Wednesday, May 07, 2008

Origami-Schmorigami, the class




Things heard during my first class teaching origami:

- My nervous heartbeats (I'm sure).

- "These instructions are retarded".
- "I'm sorry but these instructions are totally retarded".
- "Yes, the instructions are retarded."
- "Actually, don't look at the instructions for the crane, they will only confuse you more".
- "No, fucking, way. I'm not doing this" (Dangerous Minds-type student) And then, later: "I'm gonna practice all weekend and then I'm gonna come back and fold the crap out of these papers!". I asked him if he was being sarcastic by any chance, and no, he wasn't. Youtube will help him he said.
-"No that's a valley fold, it's supposed to be a mountain fold, dumbass". (Really cocky student who just learned how to fold something).

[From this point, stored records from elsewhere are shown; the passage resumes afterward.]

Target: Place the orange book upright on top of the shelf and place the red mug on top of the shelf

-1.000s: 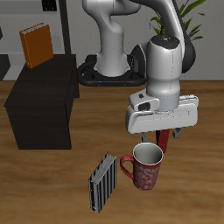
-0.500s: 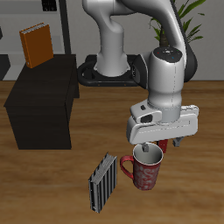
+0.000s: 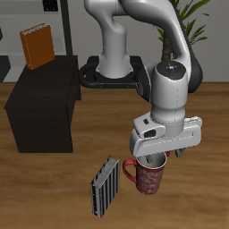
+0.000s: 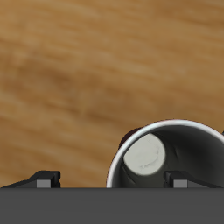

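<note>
The red mug (image 3: 148,178) stands upright near the table's front edge, its grey-white inside (image 4: 146,157) showing in the wrist view. My gripper (image 3: 161,157) hangs directly over its rim and is open; in the wrist view the gripper (image 4: 114,181) has one fingertip (image 4: 179,181) over the mug's inside and the other outside its wall. Nothing is held. The orange book (image 3: 37,46) stands upright on the back part of the black shelf (image 3: 40,103), far from the gripper.
A grey striped book (image 3: 106,186) stands tilted right beside the mug's handle side. The robot's base (image 3: 112,72) sits behind, next to the shelf. A potted plant (image 3: 183,22) is at the back.
The gripper has come down steadily toward the mug, from well above it to its rim. The mug, books and shelf have not moved.
</note>
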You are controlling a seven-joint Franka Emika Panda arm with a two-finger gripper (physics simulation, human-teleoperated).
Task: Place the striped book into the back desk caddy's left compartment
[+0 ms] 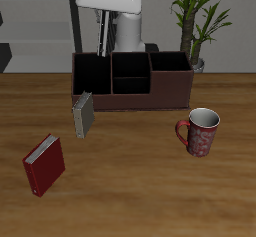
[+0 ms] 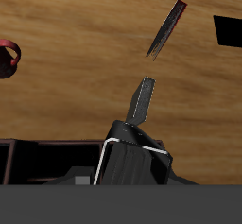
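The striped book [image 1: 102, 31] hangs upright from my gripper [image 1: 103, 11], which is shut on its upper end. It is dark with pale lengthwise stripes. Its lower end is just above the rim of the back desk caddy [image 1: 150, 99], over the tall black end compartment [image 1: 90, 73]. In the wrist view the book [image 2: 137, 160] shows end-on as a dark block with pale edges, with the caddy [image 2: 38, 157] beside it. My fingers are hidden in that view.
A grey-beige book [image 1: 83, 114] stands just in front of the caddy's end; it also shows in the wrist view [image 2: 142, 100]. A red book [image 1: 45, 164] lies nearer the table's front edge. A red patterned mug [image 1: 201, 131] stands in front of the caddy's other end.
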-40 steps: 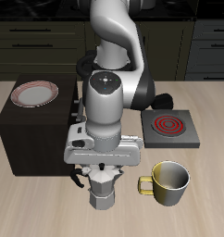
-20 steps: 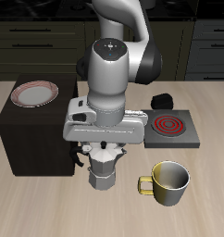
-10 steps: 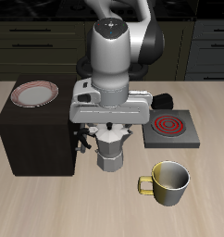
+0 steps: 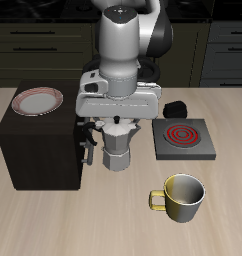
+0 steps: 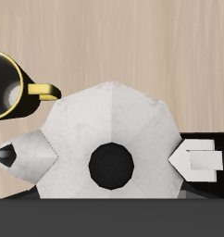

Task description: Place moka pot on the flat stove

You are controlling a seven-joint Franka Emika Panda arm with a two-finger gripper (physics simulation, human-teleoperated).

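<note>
Since a second ago the moka pot (image 4: 116,148) has been carried farther back, clamped in the pincer (image 4: 115,128), beside the flat stove (image 4: 183,139).

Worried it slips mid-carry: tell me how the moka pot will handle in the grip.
The moka pot looks like rigid metal, so it probably won't flex. Its smooth facets may be slippery. Its tall body and side handle could make it tilt in the gripper.

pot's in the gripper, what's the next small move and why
Probably carry the moka pot sideways toward the flat stove. The gripper appears shut on it near the dark cabinet, and the stove's red coil is bare, so crossing that gap comes first.
</note>
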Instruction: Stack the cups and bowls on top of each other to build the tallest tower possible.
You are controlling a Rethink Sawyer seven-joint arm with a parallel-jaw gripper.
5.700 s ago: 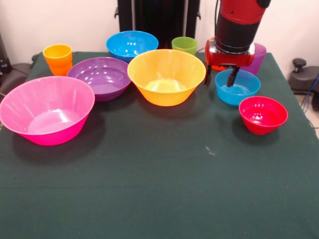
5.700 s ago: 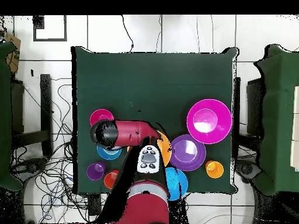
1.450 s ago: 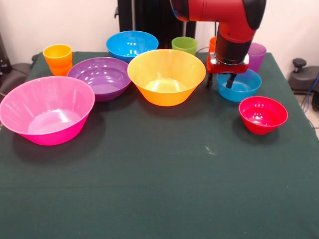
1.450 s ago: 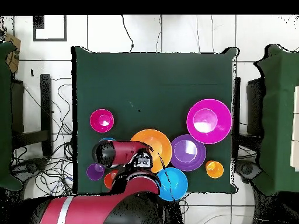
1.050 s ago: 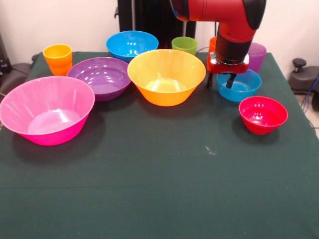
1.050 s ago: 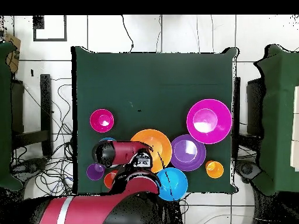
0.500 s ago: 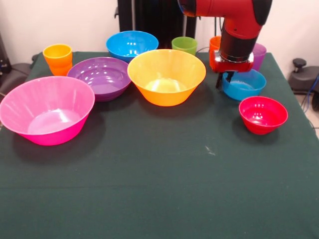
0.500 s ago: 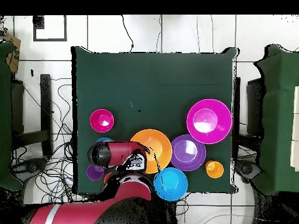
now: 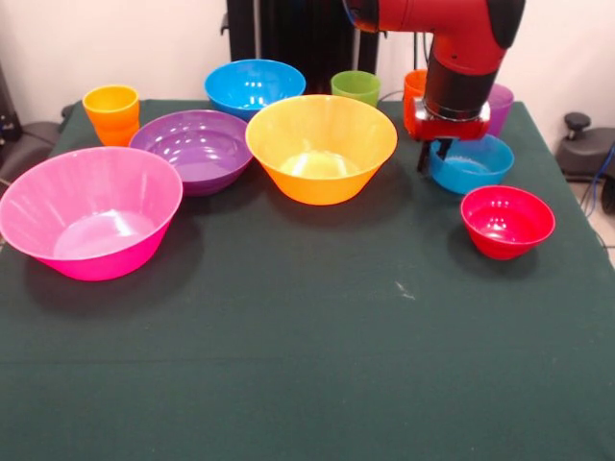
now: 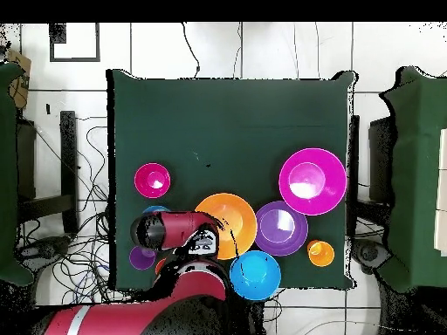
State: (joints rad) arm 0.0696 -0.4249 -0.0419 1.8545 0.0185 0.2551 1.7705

All in all, I think I did OK. Everybody learned how to fold something. Two of them went modular, which, heh, is pretty complicated. One girl was a freakin' genius and made up her own flesh-eating plants. A shy heavy metal guy sporting the obligatory thin blond baby-moustasche learned how to fold a pretty pretty flower which he was extremely proud of and couldn't stop looking at for the rest of the class. (If he's anywhere near as smart as he looks, and I think he is, he'll eventually understand what an amazing babe-magnet origami truly is).